EXERCISE DETAILS: Only one stretch of the data below should be repeated: the lines from the line containing "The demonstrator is" through the line containing "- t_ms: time", inclusive, exactly as they are.

[[ DATA FOR THIS TASK, beginning ]]

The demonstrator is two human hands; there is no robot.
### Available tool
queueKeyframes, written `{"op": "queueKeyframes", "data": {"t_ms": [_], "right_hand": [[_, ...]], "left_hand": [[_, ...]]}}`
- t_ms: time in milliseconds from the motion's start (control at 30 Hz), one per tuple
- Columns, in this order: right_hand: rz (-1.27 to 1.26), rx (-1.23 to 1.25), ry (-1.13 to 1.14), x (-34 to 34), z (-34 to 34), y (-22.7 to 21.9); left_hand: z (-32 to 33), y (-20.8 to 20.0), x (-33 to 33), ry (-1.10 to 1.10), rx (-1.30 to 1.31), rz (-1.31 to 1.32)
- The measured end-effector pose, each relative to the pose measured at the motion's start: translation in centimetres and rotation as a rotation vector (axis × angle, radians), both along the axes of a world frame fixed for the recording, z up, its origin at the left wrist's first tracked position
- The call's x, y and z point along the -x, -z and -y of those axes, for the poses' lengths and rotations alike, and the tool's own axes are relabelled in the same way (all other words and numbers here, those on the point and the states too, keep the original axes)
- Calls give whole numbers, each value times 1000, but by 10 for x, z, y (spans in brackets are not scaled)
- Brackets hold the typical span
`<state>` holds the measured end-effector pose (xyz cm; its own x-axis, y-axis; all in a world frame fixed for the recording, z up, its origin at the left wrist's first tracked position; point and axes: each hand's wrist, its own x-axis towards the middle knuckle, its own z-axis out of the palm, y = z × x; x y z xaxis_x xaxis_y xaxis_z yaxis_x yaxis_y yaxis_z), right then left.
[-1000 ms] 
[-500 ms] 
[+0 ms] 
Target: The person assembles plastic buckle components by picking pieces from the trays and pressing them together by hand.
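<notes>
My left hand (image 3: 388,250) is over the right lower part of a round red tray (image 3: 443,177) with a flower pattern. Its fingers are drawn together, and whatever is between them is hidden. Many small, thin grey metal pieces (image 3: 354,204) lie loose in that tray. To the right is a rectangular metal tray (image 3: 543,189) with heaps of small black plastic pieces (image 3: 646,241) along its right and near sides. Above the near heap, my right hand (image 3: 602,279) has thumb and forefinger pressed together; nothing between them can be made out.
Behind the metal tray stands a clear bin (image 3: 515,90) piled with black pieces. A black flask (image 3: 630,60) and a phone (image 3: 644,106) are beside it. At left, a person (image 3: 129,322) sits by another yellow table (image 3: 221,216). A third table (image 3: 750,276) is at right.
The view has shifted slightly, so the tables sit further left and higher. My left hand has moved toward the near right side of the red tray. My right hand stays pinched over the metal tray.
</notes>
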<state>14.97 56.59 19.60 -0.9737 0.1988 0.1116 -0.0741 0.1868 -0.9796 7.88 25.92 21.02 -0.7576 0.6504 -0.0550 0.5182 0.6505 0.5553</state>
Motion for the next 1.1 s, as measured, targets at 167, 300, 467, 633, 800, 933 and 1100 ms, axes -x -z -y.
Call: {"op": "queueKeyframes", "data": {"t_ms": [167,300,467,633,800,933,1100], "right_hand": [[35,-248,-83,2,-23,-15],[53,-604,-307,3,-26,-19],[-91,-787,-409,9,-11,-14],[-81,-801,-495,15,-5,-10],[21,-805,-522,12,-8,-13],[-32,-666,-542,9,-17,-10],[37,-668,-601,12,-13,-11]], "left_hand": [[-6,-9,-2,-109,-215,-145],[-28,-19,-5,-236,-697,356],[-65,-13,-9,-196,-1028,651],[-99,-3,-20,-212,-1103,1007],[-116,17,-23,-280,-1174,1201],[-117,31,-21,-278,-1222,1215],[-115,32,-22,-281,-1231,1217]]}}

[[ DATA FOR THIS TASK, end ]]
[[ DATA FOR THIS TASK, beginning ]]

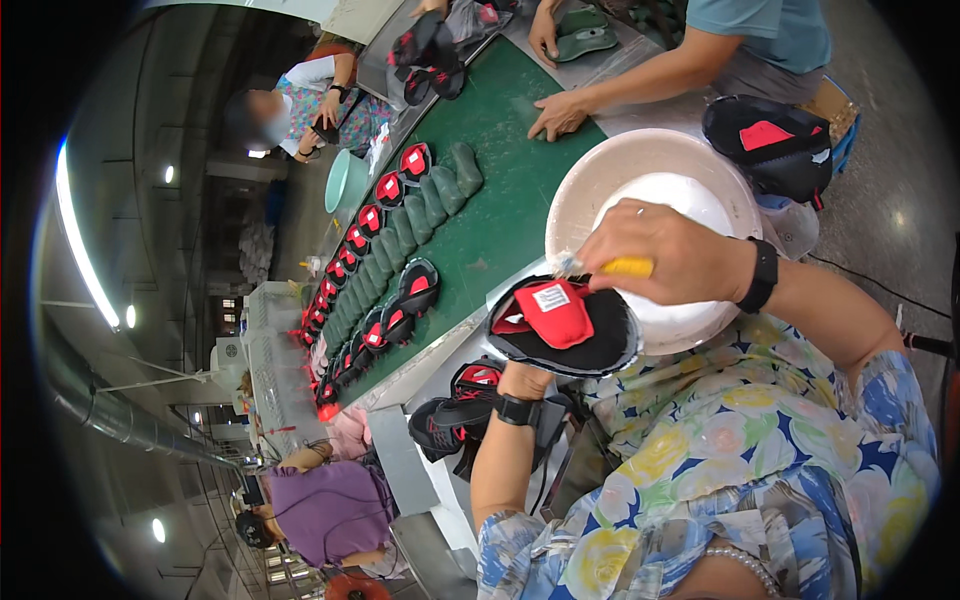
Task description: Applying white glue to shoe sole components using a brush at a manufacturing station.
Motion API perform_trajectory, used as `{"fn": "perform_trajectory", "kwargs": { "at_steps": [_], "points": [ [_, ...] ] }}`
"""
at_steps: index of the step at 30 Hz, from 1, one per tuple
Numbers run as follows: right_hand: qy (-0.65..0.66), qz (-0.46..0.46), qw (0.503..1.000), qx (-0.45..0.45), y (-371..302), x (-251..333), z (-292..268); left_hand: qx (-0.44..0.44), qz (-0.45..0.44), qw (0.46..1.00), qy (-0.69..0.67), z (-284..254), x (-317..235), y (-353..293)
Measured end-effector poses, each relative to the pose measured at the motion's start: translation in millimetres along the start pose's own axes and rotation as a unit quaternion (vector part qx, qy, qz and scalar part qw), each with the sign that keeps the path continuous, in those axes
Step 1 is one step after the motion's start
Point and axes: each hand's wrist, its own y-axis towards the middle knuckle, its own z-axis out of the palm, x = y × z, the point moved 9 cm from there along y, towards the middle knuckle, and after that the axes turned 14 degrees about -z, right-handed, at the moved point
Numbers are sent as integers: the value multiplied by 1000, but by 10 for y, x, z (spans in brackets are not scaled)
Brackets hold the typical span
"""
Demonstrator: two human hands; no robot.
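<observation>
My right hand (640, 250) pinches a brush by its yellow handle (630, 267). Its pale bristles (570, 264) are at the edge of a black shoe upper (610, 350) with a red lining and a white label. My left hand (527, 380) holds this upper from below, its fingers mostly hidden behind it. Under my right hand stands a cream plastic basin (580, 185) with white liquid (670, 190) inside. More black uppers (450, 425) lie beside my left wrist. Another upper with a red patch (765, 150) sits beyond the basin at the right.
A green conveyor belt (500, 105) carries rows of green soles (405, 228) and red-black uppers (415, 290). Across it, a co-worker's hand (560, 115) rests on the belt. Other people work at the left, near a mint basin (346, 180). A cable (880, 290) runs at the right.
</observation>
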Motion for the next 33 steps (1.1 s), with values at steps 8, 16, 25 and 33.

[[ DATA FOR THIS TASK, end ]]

TASK OUTPUT:
The demonstrator is two human hands; there is no robot.
### Available tool
queueKeyframes, written `{"op": "queueKeyframes", "data": {"t_ms": [_], "right_hand": [[_, ...]], "left_hand": [[_, ...]]}}`
- t_ms: time in milliseconds from the motion's start (control at 30 Hz), one per tuple

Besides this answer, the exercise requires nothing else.